We've been very happy so far replacing HDF5 groups with folders (on the filesystem), HDF5 datasets with flat binary files stored on disk (just as HDF5/pretty much any other format stores them - each value takes up 1 or 2 or 4 bytes, and your filesize is just n_bytes_per_value * n_values), and attributes by JSON/XML/INI files. If I sent you one of our datasets, zipped up, you'd be able to make sense of it in a matter of minutes, even with no prior knowledge of how it was organised.

It is very tricky to build something that works reliably across all systems, but, thankfully, filesystem designers have done that job for us. And filesystems are now at a point where they're very good at storing arbitrary blobs of data (which wasn't the case when HDF was founded). Filesystem manipulation tools (Windows Explorer / Finder / cd/cat/ls/mkdir/mv/cp/[...]) are also very good and user-friendly.

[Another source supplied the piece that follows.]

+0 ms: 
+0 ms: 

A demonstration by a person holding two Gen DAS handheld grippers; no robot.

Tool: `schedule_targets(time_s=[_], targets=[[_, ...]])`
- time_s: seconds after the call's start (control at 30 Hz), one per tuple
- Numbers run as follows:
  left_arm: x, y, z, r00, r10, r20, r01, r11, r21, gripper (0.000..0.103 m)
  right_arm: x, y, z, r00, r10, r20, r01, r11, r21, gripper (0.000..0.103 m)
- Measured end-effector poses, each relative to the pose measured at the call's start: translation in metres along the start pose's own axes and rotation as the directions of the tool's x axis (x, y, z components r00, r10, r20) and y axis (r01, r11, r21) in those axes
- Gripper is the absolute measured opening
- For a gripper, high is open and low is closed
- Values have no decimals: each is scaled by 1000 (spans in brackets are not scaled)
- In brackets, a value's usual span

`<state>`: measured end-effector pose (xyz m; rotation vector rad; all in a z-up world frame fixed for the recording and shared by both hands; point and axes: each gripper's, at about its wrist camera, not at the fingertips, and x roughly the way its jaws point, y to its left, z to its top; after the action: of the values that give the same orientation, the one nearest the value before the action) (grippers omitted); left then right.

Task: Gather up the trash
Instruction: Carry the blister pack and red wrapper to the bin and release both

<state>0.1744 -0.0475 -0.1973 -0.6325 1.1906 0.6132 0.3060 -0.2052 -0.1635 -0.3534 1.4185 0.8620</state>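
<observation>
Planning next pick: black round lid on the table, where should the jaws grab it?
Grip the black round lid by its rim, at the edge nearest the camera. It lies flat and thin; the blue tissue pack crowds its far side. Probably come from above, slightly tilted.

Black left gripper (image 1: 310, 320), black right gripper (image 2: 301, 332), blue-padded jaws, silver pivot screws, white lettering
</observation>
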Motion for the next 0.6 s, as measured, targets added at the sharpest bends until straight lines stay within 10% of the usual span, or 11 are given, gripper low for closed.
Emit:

There isn't really anything we miss about HDF5 at all. Perhaps if your project has spectacularly complex data storage requirements (as to your examples: metadata/headers are easily stored in JSON), but there's no other project I know of that actually relies on an HDF5-only feature and couldn't trivially use the filesystem instead.

I've done one format which was append-only (so a pretty easy problem to solve) on one homogeneous system with metadata that had above-average performance (compared to the commercial and open-source alternatives available at the time) but it sounds you have me well-beaten. These are the war-stories that I love to hear. What was your problem domain, what were the recurring implementation problems, where were the bugs primarily?

I liked the post (well, as an HDF5 user, I found it depressing...).

My main qualm with it was the claim about 100x worse performance than just using numpy.memmap(). To the author's credit, he posted his benchmarking code so we could try it ourselves. (Much appreciated.) But as it turned out, there were problems with his benchmark. A fair comparison shows a mixed picture -- hdf5 is faster in some cases, and numpy.memmap is faster in other cases. (You can read my back-and-forth about the benchmarking code in the blog's comments.)

One minor complaint about presentation: Once the benchmarking claims were shown to be bogus, the author should have removed that section from the post, or added an inline "EDIT:" comment. Instead, he merely revised the text to remove any specific numbers, and he didn't add any inline text indicating that the post had been edited.

I think the rest of the post (without performance complaints) is strong enough to stand on its own. After all, performance isn't everything. In fact, I'd say it's a minor consideration compared to the other points.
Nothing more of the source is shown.